Demand Driven MRP elegantly handles all of these requirements. The Strategic Buffer creates a standard mechanism to estimate the expected on-hand range. And for those strategic points, a relative priority percentage can be assigned, creating that early warning system we desperately seek. By using Decoupling Points, the chaos of changes in customer demand is separated from the supplier (and vice versa). And that allows you to keep your sanity while those around you are losing theirs.
Grail #2: Knowing an accurate, consistent, and realistic lead time for production or sales.
One thing that gets overlooked or maybe taken for granted is lead time. And there are several areas where lead time is important. First, the lead time to your customer. Second, the lead time from your supplier. Third, there’s the series of internal lead times between raw stock and finished product. And fourth, any external services like heat treat, paint or powder coating that is in between your manufacturing processes.
Lead time has a significant impact on the flow of information and the expectations of everyone involved. Simply put, we depend on lead times being accurate, since we base our own plans on that accuracy. We talk about lead time as if nothing will go wrong. Because we live in a world where things do (occasionally) go wrong, the imprecision of these lead times, and the precise nature of how we use them continues to look like trying to force a square peg into a round hole.
If we had a system that managed stock positions, such that we were assured availability, then we could almost always give accurate lead times. And by monitoring the integrity of the managed stock positions (strategic decoupling points), we would have an alert that our lead time is in jeopardy.
Lead times are affected by quantity. I very seldom hear anyone talk about this. Is your lead time different if you are shipping one vs one thousand? Of course it is. How do we know when our lead time is possibly impacted by a larger order quantity? By monitoring the strategic decoupling points.
DDMRP offers this insight or visibility into the relative accuracy of our lead time promises and builds a process around communicating potential disruptions due to lead time inaccuracy or failures.
Grail #3: Knowing a problem may occur (before it occurs).

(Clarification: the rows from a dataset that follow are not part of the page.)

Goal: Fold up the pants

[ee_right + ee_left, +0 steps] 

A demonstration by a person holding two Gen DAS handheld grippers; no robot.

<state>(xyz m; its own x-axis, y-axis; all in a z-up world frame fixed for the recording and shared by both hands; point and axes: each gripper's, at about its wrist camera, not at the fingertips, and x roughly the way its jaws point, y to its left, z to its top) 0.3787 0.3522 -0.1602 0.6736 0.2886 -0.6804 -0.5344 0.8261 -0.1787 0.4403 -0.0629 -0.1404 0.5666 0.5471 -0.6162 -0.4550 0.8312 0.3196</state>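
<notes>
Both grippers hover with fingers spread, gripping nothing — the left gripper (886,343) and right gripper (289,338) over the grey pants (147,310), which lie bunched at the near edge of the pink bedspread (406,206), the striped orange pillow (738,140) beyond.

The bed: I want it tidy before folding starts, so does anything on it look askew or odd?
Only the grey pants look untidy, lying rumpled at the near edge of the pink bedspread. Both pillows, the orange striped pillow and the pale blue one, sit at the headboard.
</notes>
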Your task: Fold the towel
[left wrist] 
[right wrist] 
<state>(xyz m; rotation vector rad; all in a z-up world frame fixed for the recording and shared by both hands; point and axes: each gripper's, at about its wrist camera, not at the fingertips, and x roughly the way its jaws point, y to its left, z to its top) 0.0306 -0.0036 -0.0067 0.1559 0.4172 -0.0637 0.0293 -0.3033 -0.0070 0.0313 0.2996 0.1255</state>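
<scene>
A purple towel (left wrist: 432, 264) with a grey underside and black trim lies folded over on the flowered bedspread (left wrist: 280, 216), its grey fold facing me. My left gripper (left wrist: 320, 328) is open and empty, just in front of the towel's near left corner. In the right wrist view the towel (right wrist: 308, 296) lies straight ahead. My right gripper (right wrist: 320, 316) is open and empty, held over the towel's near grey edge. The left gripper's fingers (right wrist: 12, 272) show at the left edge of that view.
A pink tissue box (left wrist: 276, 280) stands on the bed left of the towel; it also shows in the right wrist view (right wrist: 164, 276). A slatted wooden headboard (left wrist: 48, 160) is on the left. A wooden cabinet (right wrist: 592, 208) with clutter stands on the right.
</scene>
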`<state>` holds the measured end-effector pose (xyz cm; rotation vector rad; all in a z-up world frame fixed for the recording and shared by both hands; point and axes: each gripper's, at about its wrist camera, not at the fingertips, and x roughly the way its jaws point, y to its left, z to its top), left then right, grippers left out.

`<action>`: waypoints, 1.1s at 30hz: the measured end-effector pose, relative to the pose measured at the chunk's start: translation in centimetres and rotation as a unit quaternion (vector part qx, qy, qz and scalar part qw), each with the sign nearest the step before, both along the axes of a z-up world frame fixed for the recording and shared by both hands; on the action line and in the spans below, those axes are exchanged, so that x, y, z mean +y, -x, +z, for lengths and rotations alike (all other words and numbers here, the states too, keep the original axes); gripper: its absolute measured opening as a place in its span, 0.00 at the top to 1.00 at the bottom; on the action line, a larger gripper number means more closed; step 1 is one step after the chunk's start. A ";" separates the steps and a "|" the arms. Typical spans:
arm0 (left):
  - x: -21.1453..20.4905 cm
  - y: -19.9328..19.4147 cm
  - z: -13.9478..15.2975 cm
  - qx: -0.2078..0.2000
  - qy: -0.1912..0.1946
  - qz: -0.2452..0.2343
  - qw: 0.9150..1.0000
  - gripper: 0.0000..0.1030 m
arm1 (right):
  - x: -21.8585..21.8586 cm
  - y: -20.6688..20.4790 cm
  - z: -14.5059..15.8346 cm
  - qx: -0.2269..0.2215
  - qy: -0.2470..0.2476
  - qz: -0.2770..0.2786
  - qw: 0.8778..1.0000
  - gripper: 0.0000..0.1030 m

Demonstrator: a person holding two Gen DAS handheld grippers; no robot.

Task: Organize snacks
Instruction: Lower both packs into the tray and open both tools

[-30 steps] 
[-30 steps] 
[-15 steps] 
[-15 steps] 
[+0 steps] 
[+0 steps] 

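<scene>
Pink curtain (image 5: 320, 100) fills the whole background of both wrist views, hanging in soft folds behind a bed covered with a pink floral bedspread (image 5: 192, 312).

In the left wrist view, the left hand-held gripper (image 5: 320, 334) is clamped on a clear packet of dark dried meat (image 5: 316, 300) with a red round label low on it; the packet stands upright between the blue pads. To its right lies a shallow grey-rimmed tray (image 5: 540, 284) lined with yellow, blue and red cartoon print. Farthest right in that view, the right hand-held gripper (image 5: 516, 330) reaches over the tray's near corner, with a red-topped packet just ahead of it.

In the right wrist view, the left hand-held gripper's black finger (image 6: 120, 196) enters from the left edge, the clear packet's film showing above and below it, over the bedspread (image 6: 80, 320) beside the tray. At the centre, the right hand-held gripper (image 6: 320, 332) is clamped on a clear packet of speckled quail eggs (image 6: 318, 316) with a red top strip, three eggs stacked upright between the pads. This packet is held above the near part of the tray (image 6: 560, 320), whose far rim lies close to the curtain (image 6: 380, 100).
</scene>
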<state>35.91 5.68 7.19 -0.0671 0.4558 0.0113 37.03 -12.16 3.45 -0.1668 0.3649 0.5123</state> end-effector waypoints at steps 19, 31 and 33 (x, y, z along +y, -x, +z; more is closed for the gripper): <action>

It seems self-evident that I can’t prevent a problem that has already occurred. So, I feel kind of silly even talking about it. But, most of us in Supply Chain have experienced the surprise of learning about a problem after it happens. Some of us quite frequently.
When talking about problems caused by inventory shortages, it becomes embarrassing that we aren’t aware of the impending doom. But traditional MRP is really reactionary. When an order goes into the system, we hope that the customer has given us enough lead time. Then we react. Yesterday, we had too much. Today, not enough. So, we expedite like crazy and while doing so, lose track of other issues.
A system that proactively attempts to maintain strategic inventory positions would result in less chaos, less stress and less expediting.
DDMRP fulfils this wish as well. By providing relative priority information from both a planning and an execution perspective, we have an early warning system for our ordering, our expediting, and our rescheduling.
So, if all three of these Holy Grails of Supply Chain Management are solved by an already existing methodology, then perhaps it’s time we stopped searching and started educating ourselves about Demand Driven MRP.